Un desayuno con diamantes, por el contrario, estaría fuera del alcance de los bolsillos de la protagonista de esta historia, llevada al cine en 1961 bajo el título Breakfast at Tiffany’s, teniendo como protagonista a la inolvidable Audrey Hepburn, quien se puso a las órdenes del director Blake Edwards.

Destaca el café servido con pan tostado y aguacate, un cuernito, huevos con trufa o el salmón ahumado en panecillos, todo por 29 dólares.

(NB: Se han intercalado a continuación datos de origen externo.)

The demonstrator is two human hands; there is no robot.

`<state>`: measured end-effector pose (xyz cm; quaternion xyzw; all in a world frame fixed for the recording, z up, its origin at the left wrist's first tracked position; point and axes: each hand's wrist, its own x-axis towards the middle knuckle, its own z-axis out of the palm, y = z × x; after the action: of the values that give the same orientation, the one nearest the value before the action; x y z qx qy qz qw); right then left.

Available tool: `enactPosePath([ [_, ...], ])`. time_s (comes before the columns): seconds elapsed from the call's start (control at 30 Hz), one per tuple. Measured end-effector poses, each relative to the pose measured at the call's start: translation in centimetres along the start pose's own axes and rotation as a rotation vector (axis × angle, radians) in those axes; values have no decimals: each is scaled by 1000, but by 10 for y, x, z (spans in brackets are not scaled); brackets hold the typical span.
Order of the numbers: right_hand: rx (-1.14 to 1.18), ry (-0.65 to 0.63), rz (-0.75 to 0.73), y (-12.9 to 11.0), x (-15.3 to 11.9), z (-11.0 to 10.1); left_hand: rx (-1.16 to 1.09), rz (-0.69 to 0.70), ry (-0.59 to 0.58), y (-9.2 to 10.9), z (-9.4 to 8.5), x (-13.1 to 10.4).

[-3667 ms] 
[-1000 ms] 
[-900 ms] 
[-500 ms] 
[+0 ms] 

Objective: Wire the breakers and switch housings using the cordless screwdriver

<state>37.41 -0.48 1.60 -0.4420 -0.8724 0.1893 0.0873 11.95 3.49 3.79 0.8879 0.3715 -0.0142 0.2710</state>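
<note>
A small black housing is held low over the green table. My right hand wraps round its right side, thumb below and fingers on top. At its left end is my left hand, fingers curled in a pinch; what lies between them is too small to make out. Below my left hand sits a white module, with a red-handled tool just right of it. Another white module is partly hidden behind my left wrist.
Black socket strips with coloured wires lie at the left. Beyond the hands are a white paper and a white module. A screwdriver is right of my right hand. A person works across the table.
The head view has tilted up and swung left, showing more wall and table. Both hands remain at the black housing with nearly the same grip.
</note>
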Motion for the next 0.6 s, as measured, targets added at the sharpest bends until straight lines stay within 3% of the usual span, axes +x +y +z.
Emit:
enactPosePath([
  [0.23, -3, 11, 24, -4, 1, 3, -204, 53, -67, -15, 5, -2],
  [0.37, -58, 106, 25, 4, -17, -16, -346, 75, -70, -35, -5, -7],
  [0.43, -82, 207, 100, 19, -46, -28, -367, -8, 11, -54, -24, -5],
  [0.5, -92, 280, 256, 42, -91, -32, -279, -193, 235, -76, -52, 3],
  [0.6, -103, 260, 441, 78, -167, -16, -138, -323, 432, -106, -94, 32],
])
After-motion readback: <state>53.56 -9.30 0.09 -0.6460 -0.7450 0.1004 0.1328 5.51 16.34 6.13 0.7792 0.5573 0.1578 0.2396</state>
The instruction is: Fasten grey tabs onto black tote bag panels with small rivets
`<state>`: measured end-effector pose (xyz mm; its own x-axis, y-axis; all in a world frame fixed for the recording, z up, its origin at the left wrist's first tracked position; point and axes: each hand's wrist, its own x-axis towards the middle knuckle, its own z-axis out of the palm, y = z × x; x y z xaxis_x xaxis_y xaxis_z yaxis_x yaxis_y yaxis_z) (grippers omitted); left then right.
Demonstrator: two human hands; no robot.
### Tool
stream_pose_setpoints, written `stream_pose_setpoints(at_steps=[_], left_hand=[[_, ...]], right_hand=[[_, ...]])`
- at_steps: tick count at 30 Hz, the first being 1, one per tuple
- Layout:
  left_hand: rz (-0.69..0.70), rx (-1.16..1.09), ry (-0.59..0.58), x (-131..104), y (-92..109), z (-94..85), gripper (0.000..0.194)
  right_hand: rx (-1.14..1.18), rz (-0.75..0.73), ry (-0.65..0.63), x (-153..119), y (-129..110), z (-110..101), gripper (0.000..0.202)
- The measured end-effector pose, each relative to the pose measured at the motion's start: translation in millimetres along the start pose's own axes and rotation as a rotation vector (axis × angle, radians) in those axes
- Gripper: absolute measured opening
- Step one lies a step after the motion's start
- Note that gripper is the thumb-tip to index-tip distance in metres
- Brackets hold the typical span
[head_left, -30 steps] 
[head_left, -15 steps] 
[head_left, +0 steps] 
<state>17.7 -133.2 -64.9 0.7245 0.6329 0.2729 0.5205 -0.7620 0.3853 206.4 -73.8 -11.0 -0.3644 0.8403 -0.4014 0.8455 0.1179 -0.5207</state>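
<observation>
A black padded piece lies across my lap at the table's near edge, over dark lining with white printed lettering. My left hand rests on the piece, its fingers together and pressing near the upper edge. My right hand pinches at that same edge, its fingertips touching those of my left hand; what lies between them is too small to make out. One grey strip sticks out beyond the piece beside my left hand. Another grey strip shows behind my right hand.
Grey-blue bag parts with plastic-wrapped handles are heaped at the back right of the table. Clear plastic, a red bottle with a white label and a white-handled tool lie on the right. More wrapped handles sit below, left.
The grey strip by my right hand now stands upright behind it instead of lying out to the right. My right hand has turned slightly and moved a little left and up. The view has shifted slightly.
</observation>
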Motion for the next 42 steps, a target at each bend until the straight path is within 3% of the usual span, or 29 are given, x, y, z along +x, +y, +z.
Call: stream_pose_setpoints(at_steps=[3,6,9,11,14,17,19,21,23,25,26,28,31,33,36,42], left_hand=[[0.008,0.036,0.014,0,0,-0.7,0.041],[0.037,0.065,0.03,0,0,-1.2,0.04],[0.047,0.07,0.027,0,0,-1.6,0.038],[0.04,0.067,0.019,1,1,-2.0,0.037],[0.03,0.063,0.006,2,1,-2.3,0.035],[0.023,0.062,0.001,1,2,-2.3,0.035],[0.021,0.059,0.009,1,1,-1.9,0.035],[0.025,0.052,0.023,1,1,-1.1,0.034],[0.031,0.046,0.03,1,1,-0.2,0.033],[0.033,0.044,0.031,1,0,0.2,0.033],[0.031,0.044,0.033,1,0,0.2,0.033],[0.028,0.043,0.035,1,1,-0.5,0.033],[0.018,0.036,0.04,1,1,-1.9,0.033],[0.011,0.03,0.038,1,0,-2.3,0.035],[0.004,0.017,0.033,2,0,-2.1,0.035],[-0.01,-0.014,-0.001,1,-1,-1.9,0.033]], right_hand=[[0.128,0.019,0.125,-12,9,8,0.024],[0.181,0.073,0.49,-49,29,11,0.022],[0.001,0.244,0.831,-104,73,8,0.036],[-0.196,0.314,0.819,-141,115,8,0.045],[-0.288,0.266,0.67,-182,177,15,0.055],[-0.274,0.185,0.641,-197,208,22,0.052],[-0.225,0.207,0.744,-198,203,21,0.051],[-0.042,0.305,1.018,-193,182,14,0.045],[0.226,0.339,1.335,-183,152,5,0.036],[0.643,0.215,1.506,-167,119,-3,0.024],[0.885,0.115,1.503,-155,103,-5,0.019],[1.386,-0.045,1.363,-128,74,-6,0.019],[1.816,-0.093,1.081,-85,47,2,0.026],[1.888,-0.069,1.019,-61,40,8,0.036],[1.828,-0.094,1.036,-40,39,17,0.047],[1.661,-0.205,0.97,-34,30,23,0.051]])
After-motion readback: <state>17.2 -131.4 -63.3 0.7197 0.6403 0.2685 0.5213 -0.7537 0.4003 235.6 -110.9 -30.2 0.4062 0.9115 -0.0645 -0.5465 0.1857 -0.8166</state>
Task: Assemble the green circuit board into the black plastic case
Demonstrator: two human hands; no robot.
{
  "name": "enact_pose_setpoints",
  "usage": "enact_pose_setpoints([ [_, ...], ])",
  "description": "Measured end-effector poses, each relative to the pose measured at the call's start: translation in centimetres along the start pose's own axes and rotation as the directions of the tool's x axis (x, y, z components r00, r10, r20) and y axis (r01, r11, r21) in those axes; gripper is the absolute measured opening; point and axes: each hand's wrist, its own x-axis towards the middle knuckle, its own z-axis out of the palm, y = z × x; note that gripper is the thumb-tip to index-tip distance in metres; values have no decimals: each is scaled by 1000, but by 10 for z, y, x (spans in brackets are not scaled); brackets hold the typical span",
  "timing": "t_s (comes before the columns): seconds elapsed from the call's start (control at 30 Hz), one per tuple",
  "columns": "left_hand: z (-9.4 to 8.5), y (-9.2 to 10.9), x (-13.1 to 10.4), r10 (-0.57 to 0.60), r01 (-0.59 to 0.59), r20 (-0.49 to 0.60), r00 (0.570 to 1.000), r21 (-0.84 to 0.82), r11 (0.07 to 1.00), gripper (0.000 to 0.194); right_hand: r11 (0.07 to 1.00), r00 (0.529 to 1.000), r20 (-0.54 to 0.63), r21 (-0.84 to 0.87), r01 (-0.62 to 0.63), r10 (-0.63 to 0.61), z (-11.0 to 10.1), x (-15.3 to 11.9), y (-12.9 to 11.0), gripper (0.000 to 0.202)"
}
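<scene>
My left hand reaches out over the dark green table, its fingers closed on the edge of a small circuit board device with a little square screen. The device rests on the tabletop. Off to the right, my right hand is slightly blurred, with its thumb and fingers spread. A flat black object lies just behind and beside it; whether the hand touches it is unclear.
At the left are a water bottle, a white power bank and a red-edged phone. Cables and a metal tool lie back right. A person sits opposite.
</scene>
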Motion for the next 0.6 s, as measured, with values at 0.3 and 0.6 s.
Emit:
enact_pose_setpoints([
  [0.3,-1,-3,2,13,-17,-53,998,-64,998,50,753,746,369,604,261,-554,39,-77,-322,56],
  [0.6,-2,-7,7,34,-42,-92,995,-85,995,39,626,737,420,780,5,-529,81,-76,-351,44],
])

Por 10 dólares más puede disfrutarse de un almuerzo que incluye un sándwich o una ensalada.

 

Incluso basta con levantarse de la mesa para que los clientes puedan comprar Tiffany objetos de ornamento para el hogar, perfumes y artículos de bebé.

El café y la renovación de la cuarta planta reflejan el deseo de ofrecer una experiencia de lujo moderno”, precisó Reed Krakoff, director artístico de la marca.

Bajo este concepto, Tiffany puso en marcha un nuevo catálogo que reinventa con preciosa ironía los objetos cotidianos más banales, como una lata de café convertida en portalápices color plata, que puede llegar a costar mil dólares; un plato de papel del mismo material, cuyo precio es de 950 dólares; y hasta un simple popote de plata, que llega a costar 250 dólares.

Una nueva colección, agregó Reed Krakoff, que eleva a otro estatus los objetos cotidianos mundanos y los transforma en algo fascinante a la vista.